Output the data as it stands. Each line must match exactly.

+-------+

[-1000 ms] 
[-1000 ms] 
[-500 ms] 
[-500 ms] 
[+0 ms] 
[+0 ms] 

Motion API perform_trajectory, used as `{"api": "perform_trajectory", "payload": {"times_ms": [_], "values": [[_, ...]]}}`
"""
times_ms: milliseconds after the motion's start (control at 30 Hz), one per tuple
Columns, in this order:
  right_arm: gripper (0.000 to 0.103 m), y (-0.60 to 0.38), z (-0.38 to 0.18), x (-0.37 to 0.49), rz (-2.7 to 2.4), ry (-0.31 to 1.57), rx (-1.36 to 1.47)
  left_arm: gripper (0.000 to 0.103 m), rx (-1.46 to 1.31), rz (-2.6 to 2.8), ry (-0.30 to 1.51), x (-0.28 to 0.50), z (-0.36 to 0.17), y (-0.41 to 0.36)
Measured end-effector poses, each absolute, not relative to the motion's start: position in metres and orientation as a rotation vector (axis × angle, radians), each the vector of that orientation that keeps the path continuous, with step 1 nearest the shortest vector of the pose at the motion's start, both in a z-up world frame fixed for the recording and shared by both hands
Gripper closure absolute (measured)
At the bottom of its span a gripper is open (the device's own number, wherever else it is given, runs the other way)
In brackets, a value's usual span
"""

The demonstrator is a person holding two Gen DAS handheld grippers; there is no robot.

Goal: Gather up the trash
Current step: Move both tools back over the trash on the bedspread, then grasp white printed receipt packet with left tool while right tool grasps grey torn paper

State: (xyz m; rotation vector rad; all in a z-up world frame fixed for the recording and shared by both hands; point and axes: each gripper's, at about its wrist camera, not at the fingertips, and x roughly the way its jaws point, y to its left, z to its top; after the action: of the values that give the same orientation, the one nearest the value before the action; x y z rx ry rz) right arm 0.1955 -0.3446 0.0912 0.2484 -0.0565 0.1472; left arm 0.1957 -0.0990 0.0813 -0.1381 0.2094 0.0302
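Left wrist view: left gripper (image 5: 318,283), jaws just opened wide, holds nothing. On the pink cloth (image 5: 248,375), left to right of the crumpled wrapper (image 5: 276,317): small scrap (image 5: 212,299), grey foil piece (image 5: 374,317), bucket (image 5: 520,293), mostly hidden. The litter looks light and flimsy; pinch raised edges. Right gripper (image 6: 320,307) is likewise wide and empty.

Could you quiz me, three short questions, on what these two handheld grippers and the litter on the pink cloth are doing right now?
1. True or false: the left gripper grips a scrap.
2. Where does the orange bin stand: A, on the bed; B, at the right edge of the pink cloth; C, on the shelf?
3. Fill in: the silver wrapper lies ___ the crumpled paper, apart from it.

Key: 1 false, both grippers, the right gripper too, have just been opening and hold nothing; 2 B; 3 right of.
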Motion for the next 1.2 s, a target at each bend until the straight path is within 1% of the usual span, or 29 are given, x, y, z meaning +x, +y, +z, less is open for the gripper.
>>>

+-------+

- **Exercise result**:
[-1000 ms] 
[-1000 ms] 
[-500 ms] 
[-500 ms] 
[+0 ms] 
[+0 ms] 

Motion API perform_trajectory, used as `{"api": "perform_trajectory", "payload": {"times_ms": [_], "values": [[_, ...]]}}`
"""
times_ms: milliseconds after the motion's start (control at 30 Hz), one per tuple
Columns, in this order:
  right_arm: gripper (0.000 to 0.103 m), y (-0.60 to 0.38), z (-0.38 to 0.18), x (-0.37 to 0.49), rz (-2.7 to 2.4), ry (-0.31 to 1.57), rx (-1.36 to 1.47)
  left_arm: gripper (0.000 to 0.103 m), rx (-1.46 to 1.31), rz (-2.6 to 2.8), ry (-0.30 to 1.51), x (-0.28 to 0.50), z (-0.36 to 0.17), y (-0.41 to 0.36)
Measured end-effector poses, each absolute, not relative to the motion's start: position in metres and orientation as a rotation vector (axis × angle, radians), each the vector of that orientation that keeps the path continuous, with step 1 nearest the shortest vector of the pose at the motion's start, both in a z-up world frame fixed for the recording and shared by both hands
Gripper closure absolute (measured)
At the bottom of its span a gripper is open (the device's own number, wherever else it is given, runs the other way)
In brackets, a value's usual span
"""

The demonstrator is a person holding two Gen DAS handheld grippers; there is no robot.

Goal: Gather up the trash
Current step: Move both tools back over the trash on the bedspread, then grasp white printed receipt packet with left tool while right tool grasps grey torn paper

State: (xyz m; rotation vector rad; all in a z-up world frame fixed for the recording and shared by both hands; point and axes: each gripper's, at about its wrist camera, not at the fingertips, and x roughly the way its jaws point, y to its left, z to its top; after the action: of the values that give the same orientation, the one nearest the value before the action; x y z rx ry rz) right arm 0.1955 -0.3446 0.0912 0.2484 -0.0565 0.1472; left arm 0.1957 -0.0990 0.0813 -0.1381 0.2094 0.0302
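Left wrist view: left gripper (image 5: 318,283), jaws just opened wide, holds nothing. On the pink cloth (image 5: 248,375), left to right of the crumpled wrapper (image 5: 276,317): small scrap (image 5: 212,299), grey foil piece (image 5: 374,317), bucket (image 5: 520,293), mostly hidden. The litter looks light and flimsy; pinch raised edges. Right gripper (image 6: 320,307) is likewise wide and empty.

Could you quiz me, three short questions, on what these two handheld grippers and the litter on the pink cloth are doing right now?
1. True or false: the left gripper grips a scrap.
2. Where does the orange bin stand: A, on the bed; B, at the right edge of the pink cloth; C, on the shelf?
3. Fill in: the silver wrapper lies ___ the crumpled paper, apart from it.

Key: 1 false, both grippers, the right gripper too, have just been opening and hold nothing; 2 B; 3 right of.
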Motion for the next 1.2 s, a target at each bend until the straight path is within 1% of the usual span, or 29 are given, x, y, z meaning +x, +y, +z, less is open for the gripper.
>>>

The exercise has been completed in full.